Because I think that will be an interesting signifier. If we see sort of whole load of new Catalyst stuff and a whole load of new SwiftUI stuff, these are both good ways of doing things. You pick what works for you. I think that's true of a lot of things. If you're starting a brand new project and you're thinking two years ahead on it, maybe SwiftUI is the place to start on that. If you have a lot of existing code base, if you're looking at doing a Mac app, Catalyst is a good thing.
There's no “one size fits all,” and nothing works perfectly. If you had infinite time for these things, let's write a bespoke app from scratch on all your platforms. But not everybody has that time.
Paul Hudson At this point, SwiftUI is quite a long way behind UIKit in terms of support. There are no text views, there are no collection views, there are no attributed strings, and similar. And that's going to change, presumably, in WWDC20. They're going to say, “here are collection views, here are text views.” But UIKit's not sitting still.

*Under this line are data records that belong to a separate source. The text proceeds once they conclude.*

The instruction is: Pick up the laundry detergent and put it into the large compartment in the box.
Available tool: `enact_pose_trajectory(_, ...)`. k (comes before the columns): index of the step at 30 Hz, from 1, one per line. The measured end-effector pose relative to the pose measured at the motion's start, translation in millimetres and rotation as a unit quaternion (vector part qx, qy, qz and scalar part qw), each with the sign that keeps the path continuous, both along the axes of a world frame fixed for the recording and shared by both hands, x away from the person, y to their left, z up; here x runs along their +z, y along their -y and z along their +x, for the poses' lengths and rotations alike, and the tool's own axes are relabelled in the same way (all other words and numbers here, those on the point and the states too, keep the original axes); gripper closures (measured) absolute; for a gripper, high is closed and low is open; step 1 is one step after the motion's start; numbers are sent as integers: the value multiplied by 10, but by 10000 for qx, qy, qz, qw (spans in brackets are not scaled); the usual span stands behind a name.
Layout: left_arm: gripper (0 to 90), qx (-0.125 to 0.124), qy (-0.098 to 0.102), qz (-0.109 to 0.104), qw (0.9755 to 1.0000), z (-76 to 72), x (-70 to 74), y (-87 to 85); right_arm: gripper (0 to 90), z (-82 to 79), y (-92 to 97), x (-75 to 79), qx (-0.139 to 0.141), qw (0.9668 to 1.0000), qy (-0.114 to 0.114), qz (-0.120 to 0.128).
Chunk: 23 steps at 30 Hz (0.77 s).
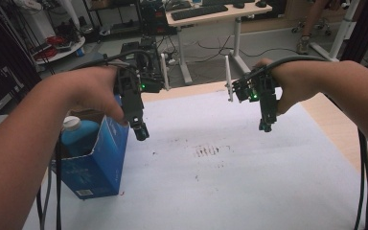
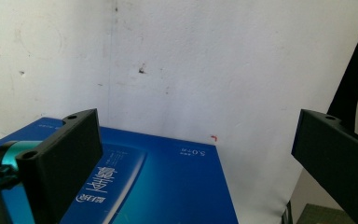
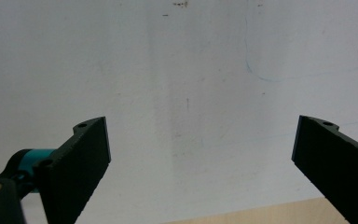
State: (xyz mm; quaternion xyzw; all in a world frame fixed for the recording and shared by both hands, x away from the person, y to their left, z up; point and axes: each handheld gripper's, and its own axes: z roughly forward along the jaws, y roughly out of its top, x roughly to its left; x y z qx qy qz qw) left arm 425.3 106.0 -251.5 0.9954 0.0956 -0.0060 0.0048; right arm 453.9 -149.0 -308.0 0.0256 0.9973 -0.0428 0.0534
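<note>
Left gripper [image 1: 141,130] spread empty beside blue carton [image 1: 100,160] at lower left, right gripper [image 1: 265,125] spread empty right of centre.

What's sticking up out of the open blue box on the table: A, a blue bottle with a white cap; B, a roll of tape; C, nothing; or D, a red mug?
A: in the high view, a blue bottle with a white cap stands inside the open blue box under the left tool.

We hold two black grippers: the left gripper [image 1: 141,132] and right gripper [image 1: 265,126] show green lights, teal jaw mounts, screw holes and trailing black cables.
</note>
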Motion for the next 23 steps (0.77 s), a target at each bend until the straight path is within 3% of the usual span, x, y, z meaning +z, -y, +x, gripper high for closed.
enact_pose_trajectory(23, 17, -43, -60, -7, 10000, -22, -24, 30, 34, 8, 5, -2, -25, 10000, -16, 26)
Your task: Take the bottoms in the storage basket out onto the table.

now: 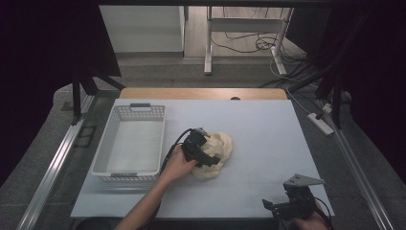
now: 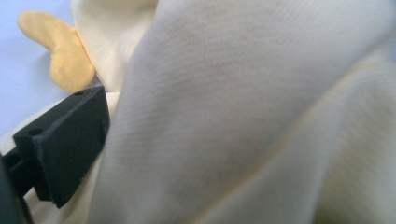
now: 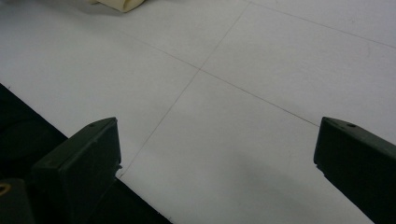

Right?
James Thomson: Another interesting thing might be, and maybe not this year, maybe next year, if Apple rolls out AR devices. What are the SDKs going to be like for that? Is it going to be some UIKit variant? Or is it going to be something that they've thought through, like 3D SwiftUI, if you see what I mean? So you can imagine something along those lines, kind of.

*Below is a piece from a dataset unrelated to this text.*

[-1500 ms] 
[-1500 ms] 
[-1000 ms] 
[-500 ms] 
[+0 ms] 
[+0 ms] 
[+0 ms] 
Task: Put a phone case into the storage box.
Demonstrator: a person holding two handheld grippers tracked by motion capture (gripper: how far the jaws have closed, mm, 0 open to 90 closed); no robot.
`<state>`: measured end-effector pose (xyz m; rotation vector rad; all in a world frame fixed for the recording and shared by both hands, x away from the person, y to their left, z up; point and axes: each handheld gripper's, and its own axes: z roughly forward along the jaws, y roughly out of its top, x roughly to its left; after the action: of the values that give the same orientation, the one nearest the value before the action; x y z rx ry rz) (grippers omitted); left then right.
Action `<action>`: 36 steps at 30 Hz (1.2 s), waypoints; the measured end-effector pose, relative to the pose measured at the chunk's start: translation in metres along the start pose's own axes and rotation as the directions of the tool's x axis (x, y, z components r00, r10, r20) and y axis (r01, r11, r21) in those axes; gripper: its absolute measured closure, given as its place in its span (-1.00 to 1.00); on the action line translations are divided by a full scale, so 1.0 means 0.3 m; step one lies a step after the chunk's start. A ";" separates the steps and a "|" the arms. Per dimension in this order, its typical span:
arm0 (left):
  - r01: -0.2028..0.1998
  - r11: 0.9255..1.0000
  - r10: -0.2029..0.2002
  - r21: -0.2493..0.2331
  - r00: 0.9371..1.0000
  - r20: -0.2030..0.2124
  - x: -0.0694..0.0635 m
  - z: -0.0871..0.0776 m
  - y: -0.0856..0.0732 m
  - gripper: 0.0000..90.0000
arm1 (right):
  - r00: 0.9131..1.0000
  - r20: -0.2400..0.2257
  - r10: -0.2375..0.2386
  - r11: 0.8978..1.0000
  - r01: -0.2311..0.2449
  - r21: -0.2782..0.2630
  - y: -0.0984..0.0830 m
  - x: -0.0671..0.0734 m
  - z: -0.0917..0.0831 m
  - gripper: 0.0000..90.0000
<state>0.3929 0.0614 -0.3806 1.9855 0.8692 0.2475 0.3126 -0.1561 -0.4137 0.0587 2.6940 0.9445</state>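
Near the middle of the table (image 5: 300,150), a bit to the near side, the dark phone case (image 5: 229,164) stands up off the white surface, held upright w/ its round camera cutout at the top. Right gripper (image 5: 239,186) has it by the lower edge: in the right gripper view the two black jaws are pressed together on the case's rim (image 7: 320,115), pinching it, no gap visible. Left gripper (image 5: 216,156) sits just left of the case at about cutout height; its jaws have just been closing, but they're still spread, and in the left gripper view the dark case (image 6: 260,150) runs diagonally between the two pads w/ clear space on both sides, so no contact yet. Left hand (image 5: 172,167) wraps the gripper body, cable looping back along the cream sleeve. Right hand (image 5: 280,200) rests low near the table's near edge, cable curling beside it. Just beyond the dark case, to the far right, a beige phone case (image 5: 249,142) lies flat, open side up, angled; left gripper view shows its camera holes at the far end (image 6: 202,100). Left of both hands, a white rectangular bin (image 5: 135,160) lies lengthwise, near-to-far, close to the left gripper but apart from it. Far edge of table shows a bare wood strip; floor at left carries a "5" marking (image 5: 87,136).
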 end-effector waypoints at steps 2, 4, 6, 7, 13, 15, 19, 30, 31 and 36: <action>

It's clear they're not putting all this effort in for nothing. It's something that they think, it's like Swift itself: “here is a thing we have made. We believe this to be the future.”
And Swift, what are we at? Five years, six years? Something like that. We've seen that evolving over time and becoming, if somebody said on year one, year zero, are you going to rewrite your app in Swift? People would go, “No.”
Okay, some people would, but the value proposition wouldn't have been as a good thing. But if you say to somebody, now, “Are you going to write your app in Swift?” If you're writing a new app, yeah, almost certainly.
I think there's going to be that process for SwiftUI as well. And candidly, I am not doing either of those things. I have an awful lot of Objective-C. PCalc still has some routine names in it that are the same as they were from the original Pascal version. There are variable names and there are things which are the same as the Pascal.
You could say I'm slow to adopt on some things and quick to adopt other things. But with the Dice app, it was a case of, "I want to do this thing in a week." I've done a certain amount of Swift. I can read Swift, but I wouldn't say I'm fluent in it. So it was the easiest thing for me to do was to write it in Objective-C. And also SwiftUI – all this stuff I'm doing is 3D, so SwiftUI doesn't really fit into that world as much, although you can use it for the interface things. But I'm taking a wait and see approach to things on SwiftUI. I do genuinely think is the future, but I don't think it's my present.